Of the land classed as unfit for cultivation—19 per cent. of the whole—a large portion, including the perennially frozen tundri of the far north, must ever remain unproductive, but in latitudes with a milder climate this category of land is for the most part ordinary morass or swamp, which can be transformed into pasturage, or even into arable land, by drainage at a moderate cost. As a proof of this statement I may cite the draining of the great Pinsk swamps, which was begun by the Government in 1872. If we may trust an official report of the progress of the works in 1897, an area of 2,855,000 dessyatins (more than seven and a half million acres) had been drained at an average cost of about three shillings an acre, and the price of land had risen from four to twenty-eight roubles per dessyatin.
Reclamation of marshes might be undertaken elsewhere on a much more moderate scale. The observant traveller on the highways and byways of the northern provinces must have noticed on the banks of almost every stream many acres of marshy land producing merely reeds or coarse rank grass that no well-brought-up animal would look at. With a little elementary knowledge of engineering and the expenditure of a moderate amount of manual labour these marshes might be converted into excellent pasture or even into highly productive kitchen-gardens; but the peasants have not yet learned to take advantage of such opportunities, and the reformers, who deal only in large projects and scientific panaceas for the cure of impoverishment, consider such trifles as unworthy of their attention. The Scotch proverb that if the pennies be well looked after, the pounds will look after themselves, contains a bit of homely wisdom totally unknown to the Russian educated classes.

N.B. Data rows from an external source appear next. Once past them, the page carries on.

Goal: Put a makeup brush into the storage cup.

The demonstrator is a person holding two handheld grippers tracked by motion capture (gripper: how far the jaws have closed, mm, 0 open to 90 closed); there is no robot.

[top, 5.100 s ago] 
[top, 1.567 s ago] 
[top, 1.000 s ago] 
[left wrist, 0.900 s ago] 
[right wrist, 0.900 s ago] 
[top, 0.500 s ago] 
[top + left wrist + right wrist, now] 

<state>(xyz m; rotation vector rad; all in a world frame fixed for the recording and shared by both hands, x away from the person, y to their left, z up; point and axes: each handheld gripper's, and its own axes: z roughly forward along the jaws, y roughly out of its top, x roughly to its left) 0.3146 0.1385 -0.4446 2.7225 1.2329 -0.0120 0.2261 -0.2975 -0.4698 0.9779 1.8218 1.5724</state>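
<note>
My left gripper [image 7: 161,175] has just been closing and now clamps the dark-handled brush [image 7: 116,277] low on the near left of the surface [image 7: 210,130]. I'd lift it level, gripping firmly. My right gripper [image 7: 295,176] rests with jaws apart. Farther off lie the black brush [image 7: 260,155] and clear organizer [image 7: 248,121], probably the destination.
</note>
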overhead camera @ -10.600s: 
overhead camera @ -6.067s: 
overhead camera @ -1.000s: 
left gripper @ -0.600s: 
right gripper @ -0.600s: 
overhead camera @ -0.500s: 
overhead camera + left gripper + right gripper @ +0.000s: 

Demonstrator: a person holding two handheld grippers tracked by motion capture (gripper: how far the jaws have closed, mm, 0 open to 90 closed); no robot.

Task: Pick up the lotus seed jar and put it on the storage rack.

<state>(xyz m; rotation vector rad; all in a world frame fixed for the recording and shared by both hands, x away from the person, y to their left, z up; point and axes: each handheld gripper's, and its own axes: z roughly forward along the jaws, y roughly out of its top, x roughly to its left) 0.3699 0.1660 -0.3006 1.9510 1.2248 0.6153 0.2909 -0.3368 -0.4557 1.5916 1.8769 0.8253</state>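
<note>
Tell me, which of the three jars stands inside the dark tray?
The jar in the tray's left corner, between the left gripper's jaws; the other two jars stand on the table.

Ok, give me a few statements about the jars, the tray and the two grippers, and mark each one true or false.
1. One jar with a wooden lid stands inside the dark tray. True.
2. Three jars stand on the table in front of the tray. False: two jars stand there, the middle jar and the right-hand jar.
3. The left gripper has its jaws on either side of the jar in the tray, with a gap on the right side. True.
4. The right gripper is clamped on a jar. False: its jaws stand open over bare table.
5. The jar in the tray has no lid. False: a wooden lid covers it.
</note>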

After the morasses, swamps, and marshes come the forests, constituting 39 per cent. of the whole area, and the question naturally arises whether some portions of them might not be advantageously transformed into pasturage or arable land. In the south and east they have been diminished to such an extent as to affect the climate injuriously, so that the area of them should be increased rather than lessened; but in the northern provinces the vast expanses of forest, covering millions of acres, might perhaps be curtailed with advantage. The proprietors prefer, however, to keep them in their present condition because they give a modest revenue without any expenditure of capital.